### BRIEF
Please write out all of the entries exactly as they appear.

+--

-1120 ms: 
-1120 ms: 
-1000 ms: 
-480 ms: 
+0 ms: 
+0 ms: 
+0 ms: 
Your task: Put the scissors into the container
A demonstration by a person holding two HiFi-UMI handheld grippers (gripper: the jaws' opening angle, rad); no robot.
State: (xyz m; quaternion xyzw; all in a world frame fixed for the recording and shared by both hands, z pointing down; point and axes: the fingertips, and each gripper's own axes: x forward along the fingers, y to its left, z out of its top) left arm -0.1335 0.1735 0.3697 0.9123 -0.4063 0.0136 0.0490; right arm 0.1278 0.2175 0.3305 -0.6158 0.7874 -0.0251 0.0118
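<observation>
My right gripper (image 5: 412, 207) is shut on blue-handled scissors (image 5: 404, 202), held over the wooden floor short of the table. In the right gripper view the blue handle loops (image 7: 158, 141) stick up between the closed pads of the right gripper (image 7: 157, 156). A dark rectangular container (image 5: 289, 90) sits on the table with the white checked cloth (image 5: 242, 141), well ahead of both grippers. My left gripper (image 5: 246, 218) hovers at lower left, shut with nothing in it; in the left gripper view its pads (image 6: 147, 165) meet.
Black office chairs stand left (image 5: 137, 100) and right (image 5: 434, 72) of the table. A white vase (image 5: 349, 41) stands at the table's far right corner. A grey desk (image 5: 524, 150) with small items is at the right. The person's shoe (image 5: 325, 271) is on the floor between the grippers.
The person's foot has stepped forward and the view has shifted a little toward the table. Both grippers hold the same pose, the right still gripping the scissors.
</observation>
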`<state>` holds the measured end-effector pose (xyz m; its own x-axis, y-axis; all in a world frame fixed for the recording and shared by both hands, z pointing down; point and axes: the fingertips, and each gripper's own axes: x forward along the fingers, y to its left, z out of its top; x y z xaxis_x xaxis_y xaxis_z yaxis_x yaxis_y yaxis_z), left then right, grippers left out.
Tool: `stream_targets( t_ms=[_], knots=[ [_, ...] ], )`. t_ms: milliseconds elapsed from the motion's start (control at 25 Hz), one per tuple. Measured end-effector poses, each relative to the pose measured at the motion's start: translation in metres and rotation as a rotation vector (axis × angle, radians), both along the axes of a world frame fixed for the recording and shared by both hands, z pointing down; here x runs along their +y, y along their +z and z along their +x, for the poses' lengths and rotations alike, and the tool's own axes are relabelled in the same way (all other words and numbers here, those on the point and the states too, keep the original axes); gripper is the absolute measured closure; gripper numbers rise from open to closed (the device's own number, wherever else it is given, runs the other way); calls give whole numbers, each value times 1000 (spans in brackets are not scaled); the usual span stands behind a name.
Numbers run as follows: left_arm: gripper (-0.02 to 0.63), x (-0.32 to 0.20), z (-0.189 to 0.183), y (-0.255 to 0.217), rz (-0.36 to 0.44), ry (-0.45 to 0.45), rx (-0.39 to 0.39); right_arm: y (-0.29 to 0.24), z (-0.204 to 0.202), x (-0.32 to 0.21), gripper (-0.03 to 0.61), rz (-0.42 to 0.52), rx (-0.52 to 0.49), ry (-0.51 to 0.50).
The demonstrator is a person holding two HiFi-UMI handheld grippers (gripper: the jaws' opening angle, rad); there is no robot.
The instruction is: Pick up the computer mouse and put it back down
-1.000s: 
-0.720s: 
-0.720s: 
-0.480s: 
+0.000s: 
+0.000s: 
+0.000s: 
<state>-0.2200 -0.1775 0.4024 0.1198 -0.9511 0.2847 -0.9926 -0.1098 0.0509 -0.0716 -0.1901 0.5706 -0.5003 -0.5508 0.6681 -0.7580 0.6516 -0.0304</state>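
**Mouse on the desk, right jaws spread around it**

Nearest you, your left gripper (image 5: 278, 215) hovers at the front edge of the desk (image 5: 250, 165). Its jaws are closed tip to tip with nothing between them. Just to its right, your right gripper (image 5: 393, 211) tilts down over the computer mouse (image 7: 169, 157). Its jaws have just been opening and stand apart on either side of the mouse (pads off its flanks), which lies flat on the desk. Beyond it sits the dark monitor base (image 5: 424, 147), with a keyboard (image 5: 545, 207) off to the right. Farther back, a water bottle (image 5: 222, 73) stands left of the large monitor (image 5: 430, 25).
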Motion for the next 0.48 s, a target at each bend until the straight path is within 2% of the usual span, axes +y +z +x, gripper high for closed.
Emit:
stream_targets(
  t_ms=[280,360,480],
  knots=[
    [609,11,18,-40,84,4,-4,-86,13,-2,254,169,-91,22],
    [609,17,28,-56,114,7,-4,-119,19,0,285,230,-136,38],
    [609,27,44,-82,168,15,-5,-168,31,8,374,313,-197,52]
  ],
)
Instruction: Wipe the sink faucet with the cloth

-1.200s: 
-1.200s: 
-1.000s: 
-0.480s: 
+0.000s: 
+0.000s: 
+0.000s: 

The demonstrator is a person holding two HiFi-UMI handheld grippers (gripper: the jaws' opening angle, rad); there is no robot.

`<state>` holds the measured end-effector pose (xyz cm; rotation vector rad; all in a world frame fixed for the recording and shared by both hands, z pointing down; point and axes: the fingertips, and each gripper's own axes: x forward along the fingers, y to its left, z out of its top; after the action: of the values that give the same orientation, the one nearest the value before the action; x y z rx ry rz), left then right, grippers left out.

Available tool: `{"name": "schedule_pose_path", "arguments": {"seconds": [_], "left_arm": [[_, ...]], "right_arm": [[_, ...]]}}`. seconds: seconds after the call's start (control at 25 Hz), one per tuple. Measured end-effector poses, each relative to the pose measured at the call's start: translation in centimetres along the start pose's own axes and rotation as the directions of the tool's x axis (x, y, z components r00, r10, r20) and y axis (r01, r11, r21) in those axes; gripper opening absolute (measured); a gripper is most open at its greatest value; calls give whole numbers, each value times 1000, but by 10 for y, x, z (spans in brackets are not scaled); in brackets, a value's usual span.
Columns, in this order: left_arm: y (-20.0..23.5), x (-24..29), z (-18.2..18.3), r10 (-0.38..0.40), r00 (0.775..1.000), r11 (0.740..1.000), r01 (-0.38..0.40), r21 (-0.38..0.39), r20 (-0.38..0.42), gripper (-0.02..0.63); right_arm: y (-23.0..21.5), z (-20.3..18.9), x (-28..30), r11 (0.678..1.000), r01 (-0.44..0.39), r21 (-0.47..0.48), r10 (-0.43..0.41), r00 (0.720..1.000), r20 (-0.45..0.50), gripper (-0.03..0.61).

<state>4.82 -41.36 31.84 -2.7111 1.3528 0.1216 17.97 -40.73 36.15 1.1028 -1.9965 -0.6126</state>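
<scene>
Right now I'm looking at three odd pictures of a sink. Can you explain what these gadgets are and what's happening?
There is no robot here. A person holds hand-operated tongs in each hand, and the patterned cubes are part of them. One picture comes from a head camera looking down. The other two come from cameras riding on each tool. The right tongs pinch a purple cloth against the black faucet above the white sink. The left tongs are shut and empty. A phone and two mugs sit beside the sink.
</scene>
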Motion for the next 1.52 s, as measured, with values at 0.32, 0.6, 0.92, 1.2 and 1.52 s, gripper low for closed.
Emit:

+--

### PROBLEM SOLUTION
-1120 ms: 
-1120 ms: 
-1000 ms: 
-480 ms: 
+0 ms: 
+0 ms: 
+0 ms: 
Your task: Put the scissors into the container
A demonstration by a person holding two HiFi-UMI handheld grippers (gripper: the jaws' opening angle, rad); no robot.
State: (xyz m; quaternion xyzw; all in a world frame fixed for the recording and shared by both hands, z pointing down; point and axes: the fingertips, and each gripper's own axes: x forward along the fingers, y to its left, z out of its top) left arm -0.1335 0.1735 0.3697 0.9123 -0.4063 0.0136 0.0490; right arm 0.1278 0.2175 0.3305 -0.6158 0.7874 -0.0251 0.0118
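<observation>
My right gripper (image 5: 412, 207) is shut on blue-handled scissors (image 5: 404, 202), held over the wooden floor short of the table. In the right gripper view the blue handle loops (image 7: 158, 141) stick up between the closed pads of the right gripper (image 7: 157, 156). A dark rectangular container (image 5: 289, 90) sits on the table with the white checked cloth (image 5: 242, 141), well ahead of both grippers. My left gripper (image 5: 246, 218) hovers at lower left, shut with nothing in it; in the left gripper view its pads (image 6: 147, 165) meet.
Black office chairs stand left (image 5: 137, 100) and right (image 5: 434, 72) of the table. A white vase (image 5: 349, 41) stands at the table's far right corner. A grey desk (image 5: 524, 150) with small items is at the right. The person's shoe (image 5: 325, 271) is on the floor between the grippers.
The person's foot has stepped forward and the view has shifted a little toward the table. Both grippers hold the same pose, the right still gripping the scissors.
</observation>
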`<state>` holds the measured end-effector pose (xyz m; its own x-axis, y-axis; all in a world frame fixed for the recording and shared by both hands, z pointing down; point and axes: the fingertips, and each gripper's own axes: x forward along the fingers, y to its left, z out of its top; x y z xaxis_x xaxis_y xaxis_z yaxis_x yaxis_y yaxis_z), left then right, grippers left out.
Tool: `stream_targets( t_ms=[_], knots=[ [_, ...] ], )`. t_ms: milliseconds elapsed from the motion's start (control at 25 Hz), one per tuple. Measured end-effector poses, each relative to the pose measured at the motion's start: translation in metres and rotation as a rotation vector (axis × angle, radians), both along the axes of a world frame fixed for the recording and shared by both hands, z pointing down; here x runs along their +y, y along their +z and z along their +x, for the poses' lengths and rotations alike, and the tool's own axes are relabelled in the same way (all other words and numbers here, those on the point and the states too, keep the original axes); gripper is the absolute measured closure; gripper numbers rise from open to closed (the device's own number, wherever else it is given, runs the other way); calls give whole numbers, each value times 1000 (spans in brackets are not scaled); the usual span stands behind a name.
Numbers run as follows: left_arm: gripper (-0.02 to 0.63), x (-0.32 to 0.20), z (-0.189 to 0.183), y (-0.255 to 0.217), rz (-0.36 to 0.44), ry (-0.45 to 0.45), rx (-0.39 to 0.39); right_arm: y (-0.29 to 0.24), z (-0.204 to 0.202), x (-0.32 to 0.21), gripper (-0.03 to 0.61), rz (-0.42 to 0.52), rx (-0.52 to 0.49), ry (-0.51 to 0.50).
The demonstrator is a person holding two HiFi-UMI handheld grippers (gripper: the jaws' opening angle, rad); there is no robot.
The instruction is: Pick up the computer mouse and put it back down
-1.000s: 
-0.720s: 
-0.720s: 
-0.480s: 
+0.000s: 
+0.000s: 
+0.000s: 
<state>-0.2200 -0.1775 0.4024 0.1198 -0.9511 0.2847 -0.9926 -0.1098 0.0509 -0.0716 -0.1901 0.5706 -0.5003 -0.5508 0.6681 -0.7580 0.6516 -0.0304</state>
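**Mouse on the desk, right jaws spread around it**

Nearest you, your left gripper (image 5: 278, 215) hovers at the front edge of the desk (image 5: 250, 165). Its jaws are closed tip to tip with nothing between them. Just to its right, your right gripper (image 5: 393, 211) tilts down over the computer mouse (image 7: 169, 157). Its jaws have just been opening and stand apart on either side of the mouse (pads off its flanks), which lies flat on the desk. Beyond it sits the dark monitor base (image 5: 424, 147), with a keyboard (image 5: 545, 207) off to the right. Farther back, a water bottle (image 5: 222, 73) stands left of the large monitor (image 5: 430, 25).
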Motion for the next 0.48 s, a target at each bend until the straight path is within 2% of the usual span, axes +y +z +x, gripper high for closed.
Emit:
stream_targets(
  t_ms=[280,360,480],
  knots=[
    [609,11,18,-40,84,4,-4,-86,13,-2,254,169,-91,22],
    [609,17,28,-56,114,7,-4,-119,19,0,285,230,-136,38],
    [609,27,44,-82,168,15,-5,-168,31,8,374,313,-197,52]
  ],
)
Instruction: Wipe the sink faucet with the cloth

-1.200s: 
-1.200s: 
-1.000s: 
-0.480s: 
+0.000s: 
+0.000s: 
+0.000s: 

The demonstrator is a person holding two HiFi-UMI handheld grippers (gripper: the jaws' opening angle, rad); there is no robot.

`<state>` holds the measured end-effector pose (xyz cm; rotation vector rad; all in a world frame fixed for the recording and shared by both hands, z pointing down; point and axes: the fingertips, and each gripper's own axes: x forward along the fingers, y to its left, z out of its top; after the action: of the values that give the same orientation, the one nearest the value before the action; x y z rx ry rz), left then right, grippers left out.

Available tool: `{"name": "schedule_pose_path", "arguments": {"seconds": [_], "left_arm": [[_, ...]], "right_arm": [[_, ...]]}}`. seconds: seconds after the call's start (control at 25 Hz), one per tuple. Measured end-effector poses, each relative to the pose measured at the call's start: translation in centimetres along the start pose's own axes and rotation as the directions of the tool's x axis (x, y, z components r00, r10, r20) and y axis (r01, r11, r21) in those axes; gripper opening absolute (measured); a gripper is most open at its greatest value; calls give whole numbers, each value times 1000, but by 10 for y, x, z (spans in brackets are not scaled); in brackets, a value's usual span.
Columns, in this order: left_arm: y (-20.0..23.5), x (-24..29), z (-18.2..18.3), r10 (-0.38..0.40), r00 (0.775..1.000), r11 (0.740..1.000), r01 (-0.38..0.40), r21 (-0.38..0.39), r20 (-0.38..0.42), gripper (-0.02..0.63); right_arm: y (-23.0..21.5), z (-20.3..18.9), x (-28..30), r11 (0.678..1.000), r01 (-0.44..0.39), r21 (-0.47..0.48), r10 (-0.43..0.41), r00 (0.720..1.000), r20 (-0.45..0.50), gripper (-0.03..0.61).

<state>4.82 -41.36 31.84 -2.7111 1.3528 0.1216 17.97 -40.73 36.15 1.1028 -1.9965 -0.6126</state>
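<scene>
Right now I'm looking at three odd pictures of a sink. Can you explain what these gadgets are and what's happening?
There is no robot here. A person holds hand-operated tongs in each hand, and the patterned cubes are part of them. One picture comes from a head camera looking down. The other two come from cameras riding on each tool. The right tongs pinch a purple cloth against the black faucet above the white sink. The left tongs are shut and empty. A phone and two mugs sit beside the sink.
</scene>
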Motion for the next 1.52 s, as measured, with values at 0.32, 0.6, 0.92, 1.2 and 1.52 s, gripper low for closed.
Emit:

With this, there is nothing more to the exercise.